Впервые взяв ее в руки, я была опьянена чистым детским ароматом, темными волосами, проступавшими на ее головке, крошечными пушистыми бровками и ступнями, гладкими, как бархат. Я подняла ее и прижала к груди и подумала, как я хочу научить ее всему, что знаю сама.
Но когда поток чувств хлынул сквозь меня, чего я не ждала, мне пришлось отдать младенца Малеке, чтобы скрыть выражение, проступившее на лице. Я уже вступила в свое девятнадцатилетие, но была безмужней и бездетной. С тех пор как мы ушли от Гостахама, я была слишком занята изготовлением ковров, чтобы думать о чем-то еще. Но теперь, когда мне приходилось видеть Илахай каждый час бодрствования, я начала задумываться, есть ли у меня надежда и мое ли будущее — быть уважаемой ковровщицей и высохшей женщиной.
Как-то вечером по дороге из гарема я проходила возле хаммама, где столько раз мылась с Нахид, и поняла, как я соскучилась по Хоме. Уйдя из дома Гостахама, мы с матушкой не могли больше платить за баню и должны были примириться с быстрым ополаскиванием над ведерком, пока Давуда не было. Но теперь у меня было достаточно серебра, чтобы заплатить за вход, и я решила зайти. Со времени моего последнего посещения прошло больше года. Хома все еще работала там, как я и надеялась, и когда она узнала меня, то сказала:
— Ах, каким пустым было твое место! Сколько я думала о тебе, сколько размышляла о твоей судьбе! Иди сюда, мое дитя, и расскажи мне все!
Волосы ее были еще белее на смуглой коже, сияя, будто луна в ночном небе. Она приняла мою одежду и отвела меня в один из частных банных покоев, где усадила и принялась окатывать теплой водой, кувшин за кувшином.
Темные глаза ее были печальны.
— Дитя мое, когда я думала про тебя, больше всего я боялась, что тебе выпадет худшая из судеб — улица.

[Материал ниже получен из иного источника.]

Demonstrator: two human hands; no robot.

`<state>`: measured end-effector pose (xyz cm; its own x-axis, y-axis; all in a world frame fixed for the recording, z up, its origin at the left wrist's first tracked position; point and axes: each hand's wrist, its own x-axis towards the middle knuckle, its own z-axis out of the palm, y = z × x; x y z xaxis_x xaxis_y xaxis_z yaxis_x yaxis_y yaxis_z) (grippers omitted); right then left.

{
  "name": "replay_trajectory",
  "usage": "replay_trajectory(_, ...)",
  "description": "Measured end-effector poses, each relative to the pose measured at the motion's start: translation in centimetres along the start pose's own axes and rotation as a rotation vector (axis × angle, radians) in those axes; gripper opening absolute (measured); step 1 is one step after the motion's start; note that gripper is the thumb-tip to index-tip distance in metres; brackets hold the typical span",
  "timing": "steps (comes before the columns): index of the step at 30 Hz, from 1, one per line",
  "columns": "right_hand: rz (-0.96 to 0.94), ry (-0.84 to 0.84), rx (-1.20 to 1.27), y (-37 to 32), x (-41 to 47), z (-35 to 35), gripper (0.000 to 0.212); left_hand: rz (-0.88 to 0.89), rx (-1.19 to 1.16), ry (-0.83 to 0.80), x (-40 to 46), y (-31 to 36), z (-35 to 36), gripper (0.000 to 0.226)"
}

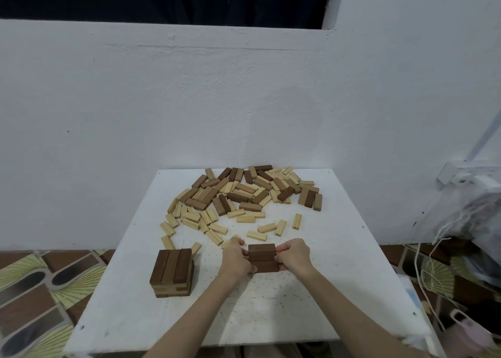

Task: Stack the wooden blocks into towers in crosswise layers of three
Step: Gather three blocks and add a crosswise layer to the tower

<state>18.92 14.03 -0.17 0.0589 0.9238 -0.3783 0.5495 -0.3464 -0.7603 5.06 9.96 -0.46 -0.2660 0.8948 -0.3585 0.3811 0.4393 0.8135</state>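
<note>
Left hand [235, 257]: fingers curled against the left end of the dark block set [263, 258], thumb up at its far left corner; it grips that end
Right hand [294, 254]: fingers curled round the right end of the dark block set, thumb on the upper edge; it grips that end
Hands together: one on each end, the dark block set clamped between them, forearms reaching in from the near edge of the surface [311, 303]
Dark block set: three dark brown blocks lying side by side, long sides touching, low over or on the surface; whether it rests on the surface or is lifted cannot be told
Finished tower [172, 272]: left of the dark block set and well apart from it, dark brown, top layer of three blocks pointing away from the person, layers below turned crosswise
Loose pile [244, 195]: beyond the dark block set toward the wall [189, 100], pale and dark blocks mixed, spread wide
Stray pale blocks [268, 227]: between the loose pile and the dark block set, lying singly; one sits just behind the left hand
Surface: white, speckled, square
Floor [32, 290]: patterned tiles, left of the finished tower
Bag and cord [461, 222]: far right of the dark block set, off the surface
</note>
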Motion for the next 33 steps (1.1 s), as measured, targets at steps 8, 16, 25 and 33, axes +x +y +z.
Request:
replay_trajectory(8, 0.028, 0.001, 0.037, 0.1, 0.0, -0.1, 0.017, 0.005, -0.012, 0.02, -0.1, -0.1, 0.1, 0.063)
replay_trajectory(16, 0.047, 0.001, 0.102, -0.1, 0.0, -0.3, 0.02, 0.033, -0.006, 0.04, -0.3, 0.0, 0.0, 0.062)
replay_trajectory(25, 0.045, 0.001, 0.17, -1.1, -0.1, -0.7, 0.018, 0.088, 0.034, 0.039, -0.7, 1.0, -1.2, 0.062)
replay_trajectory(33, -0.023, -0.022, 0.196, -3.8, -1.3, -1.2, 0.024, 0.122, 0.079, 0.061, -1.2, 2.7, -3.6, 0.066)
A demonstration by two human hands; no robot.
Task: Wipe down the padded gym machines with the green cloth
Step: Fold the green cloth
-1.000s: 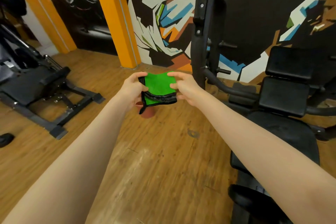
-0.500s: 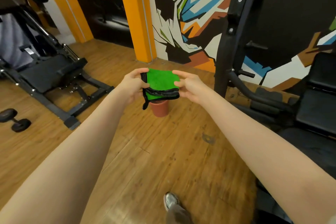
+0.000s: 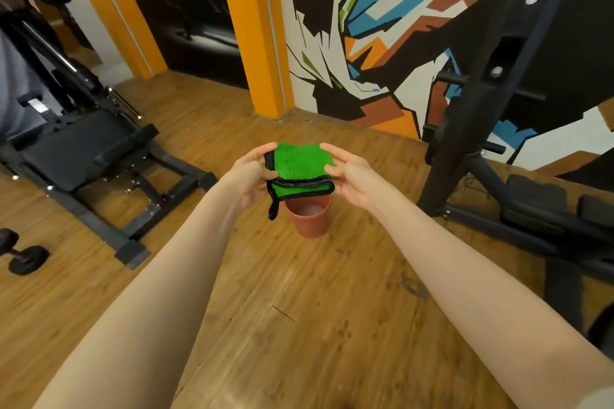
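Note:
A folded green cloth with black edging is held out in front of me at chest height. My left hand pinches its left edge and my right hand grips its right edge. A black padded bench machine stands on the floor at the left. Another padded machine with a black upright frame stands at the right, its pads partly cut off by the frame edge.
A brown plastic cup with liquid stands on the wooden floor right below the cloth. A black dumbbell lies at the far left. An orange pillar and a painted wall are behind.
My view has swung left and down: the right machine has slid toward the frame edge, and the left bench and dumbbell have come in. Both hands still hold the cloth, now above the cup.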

— Не совсем так, — отвечала я, — но временами бывало тяжко.
И я рассказала обо всем, что мы перенесли, а слова лились легко, и она начала разминать мои мышцы, чтобы они расслабились.
Я подробно описала, как улучшилась наша жизнь после того, как мы начали делать ковры с семьей Малеке, и как посыпались заказы от женщин гарема.
— Мы хотим купить дом для всех нас, — говорила я, — и теперь можем позволить себе удобства и для детей, и для себя.
Я только что купила себе пару оранжевых шелковых туфель, свою первую новую обувь за долгое время. Носок был заострен и плавно, словно носик чайника, выгибался вверх. Мне нравилось посматривать на них.
Глаза Хомы выкатились от удивления.
— Так твоя судьба наконец переменилась! — сказала она. — Азизам, ты это заслужила.
Она потянулась за киссехом и начала тереть мои ноги, а я смотрела, как отходит омертвевшая кожа. Когда Хома перевернула меня вниз лицом, чтобы отскрести мою спину, я раскинула руки, потому что чувствовала себя в безопасности под ее заботой.
— А что за семья, с которой ты живешь?
Я рассказала, как хорошо ведут себя мальчики теперь, когда они не голодают, и как добр Давуд к моей матушке, потому что верит, что это ее травяные настои вылечили его. Я рассказала, как они с Малеке недавно радовались новому ребенку, и когда я назвала ее имя, то удивилась, ощутив, как по моим щекам заструились слезы.
Хома взяла кусок мягкой ткани и нежно утерла мне лицо.
— Ах, ах! — сочувствовала она. — Теперь ты готова для своего малыша.
Перевернув меня на бок, она проскребла меня от щиколотки до подмышки.
— Ты не так молода, но у тебя еще есть время понести младенца, — сказала она.
— А как же мой сигэ?
— Нет никакой причины не заключить постоянный брак теперь, когда у тебя есть деньги на приданое, — ответила она. — Помнишь, что я тебе говорила? Первый брак — для родителей девушки. Второй — для нее самой.